Encourage your child to learn and grow. Show them the benefits of learning in ways that speak to them. For example, if your child is an avid gamer, take time to research the great careers they could have in programming, game design, or IT, then share with them that what they are learning in class right now is simply a stepping stone to learning something greater.
- Reduce distractions
If you are one of roughly 40% of Americans currently working from home, and you are a parent, you understand how easily distractions come about. Try to reduce distractions within the household, such as other siblings and pets being present, family members taking conference calls in the same room, or electronic devices. Remember to set ground rules that when your child is “in class”, their tablet or computer may only be used for school-related purposes.
- Be flexible
Distance learning is new to most everyone. Cut yourself, your child, and your teacher some slack when things do not go as planned. Remember that you may have to adjust your schedule to help your child when a subject becomes difficult.

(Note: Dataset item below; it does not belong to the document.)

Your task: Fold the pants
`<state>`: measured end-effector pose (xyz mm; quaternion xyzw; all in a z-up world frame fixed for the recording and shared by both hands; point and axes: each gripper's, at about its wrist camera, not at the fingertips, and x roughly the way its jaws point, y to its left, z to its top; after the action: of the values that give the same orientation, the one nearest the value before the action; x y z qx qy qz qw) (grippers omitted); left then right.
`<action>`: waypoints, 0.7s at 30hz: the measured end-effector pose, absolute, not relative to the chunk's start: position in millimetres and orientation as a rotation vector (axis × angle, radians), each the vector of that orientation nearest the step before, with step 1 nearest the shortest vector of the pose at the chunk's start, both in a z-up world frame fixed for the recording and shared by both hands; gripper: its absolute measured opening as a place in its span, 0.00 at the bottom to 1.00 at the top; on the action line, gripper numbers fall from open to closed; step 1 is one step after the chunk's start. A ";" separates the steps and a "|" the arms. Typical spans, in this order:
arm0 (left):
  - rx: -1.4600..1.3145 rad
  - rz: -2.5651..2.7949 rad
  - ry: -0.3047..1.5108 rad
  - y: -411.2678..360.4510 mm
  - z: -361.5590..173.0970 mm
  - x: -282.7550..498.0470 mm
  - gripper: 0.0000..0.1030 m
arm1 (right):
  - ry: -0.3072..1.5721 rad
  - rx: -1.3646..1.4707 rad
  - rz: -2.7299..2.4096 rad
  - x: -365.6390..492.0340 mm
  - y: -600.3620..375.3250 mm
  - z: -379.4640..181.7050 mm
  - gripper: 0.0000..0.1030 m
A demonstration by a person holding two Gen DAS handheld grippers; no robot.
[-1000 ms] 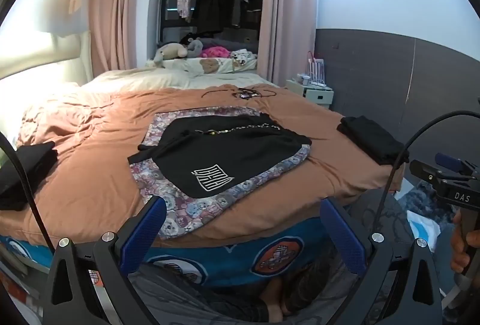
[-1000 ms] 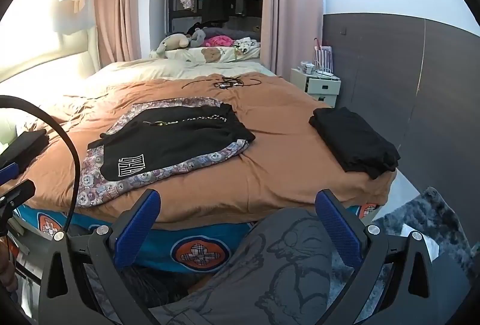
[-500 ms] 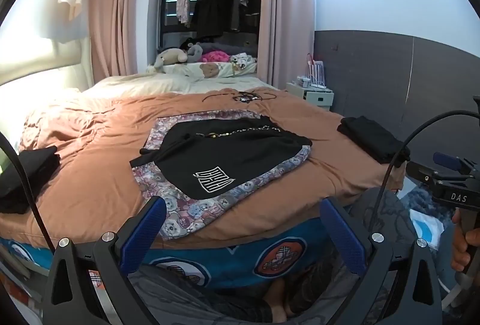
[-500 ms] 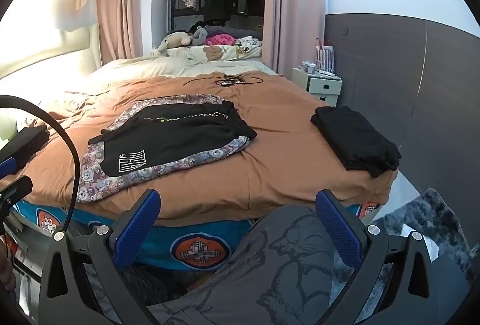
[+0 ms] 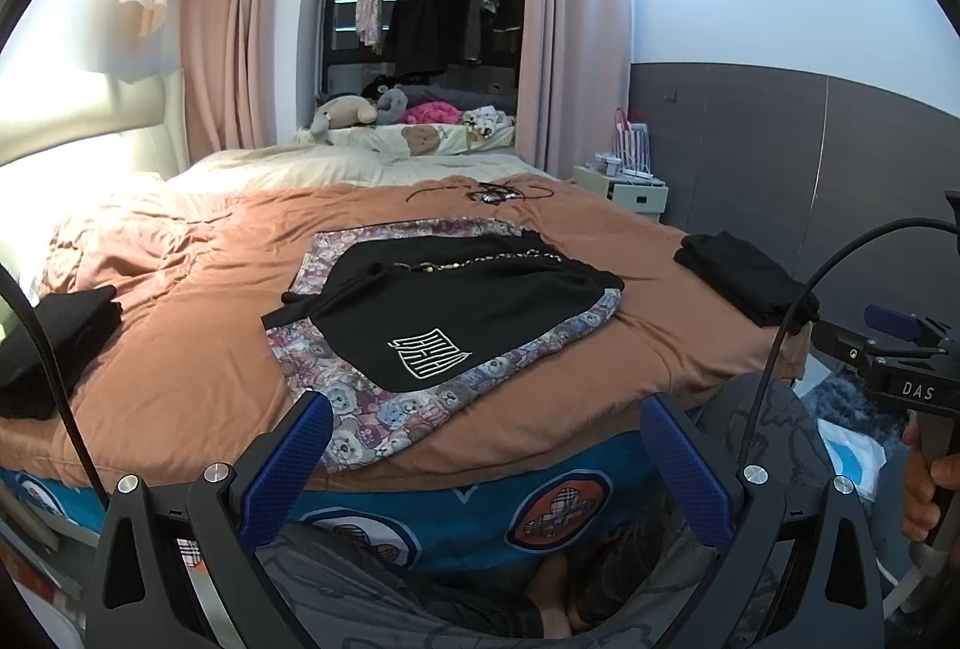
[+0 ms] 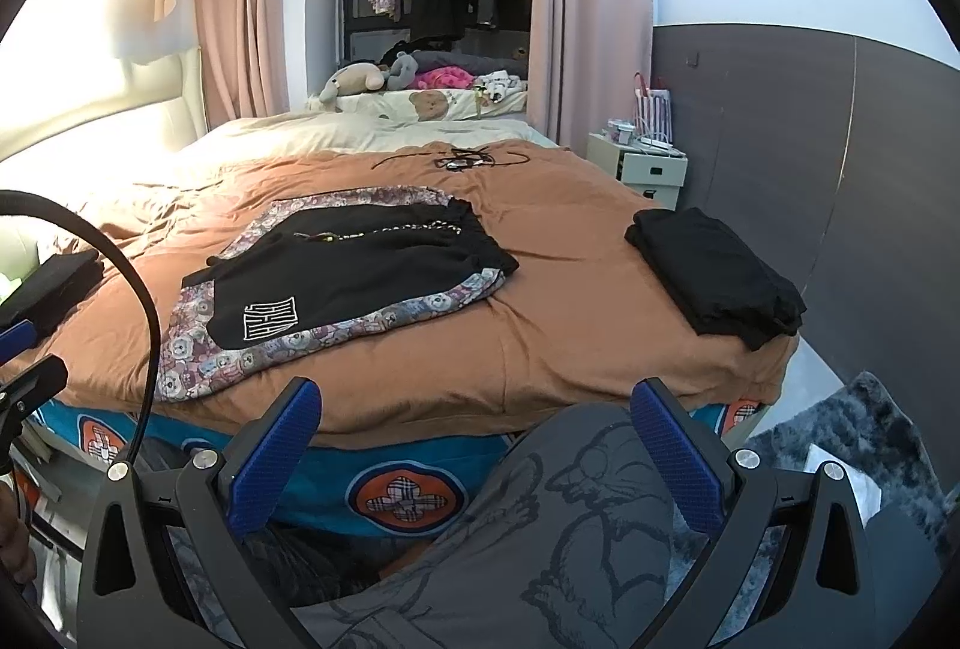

Include breaks in your flexible schedule. Ensure that both you and your child take breaks throughout the day. It can be extremely easy to sit down at a computer and work for hours on end without getting up to take a break. While we want to reduce distractions, we do not want to eliminate them. Schedule breaks for your child just as they receive while attending in-person classes.
- Don’t forget about recess
We have shared the importance of taking breaks, but don’t forget about recess. Taking time to head outside for some physical activity can stimulate your brain and your overall mood. Play a quick game of tag or go for a walk or bike ride. Exercise is one of the best ways to reduce stress and prevent anxiety.
- Stay in contact
School is much more than a place for academic learning. Kids learn soft skills like socialization and networking when they attend in-person classes. Studies show that social cognitive development has positive effects on academic achievement.
If your child’s teacher doesn’t already do this, suggest to them to have weekly “classroom hangouts” where the teacher and students get to decompress and chat about things outside of the daily lesson plans. You can also encourage your child to connect with their friends for a virtual playdate or meet the families in a park for a social distancing playdate.
There is no doubt that this is a tough time for all of us. If we can remember to stay positive, be flexible, and have fun, this can be a time that we look back and think fondly on knowing that we were able to bond with our children in such a powerful and meaningful way.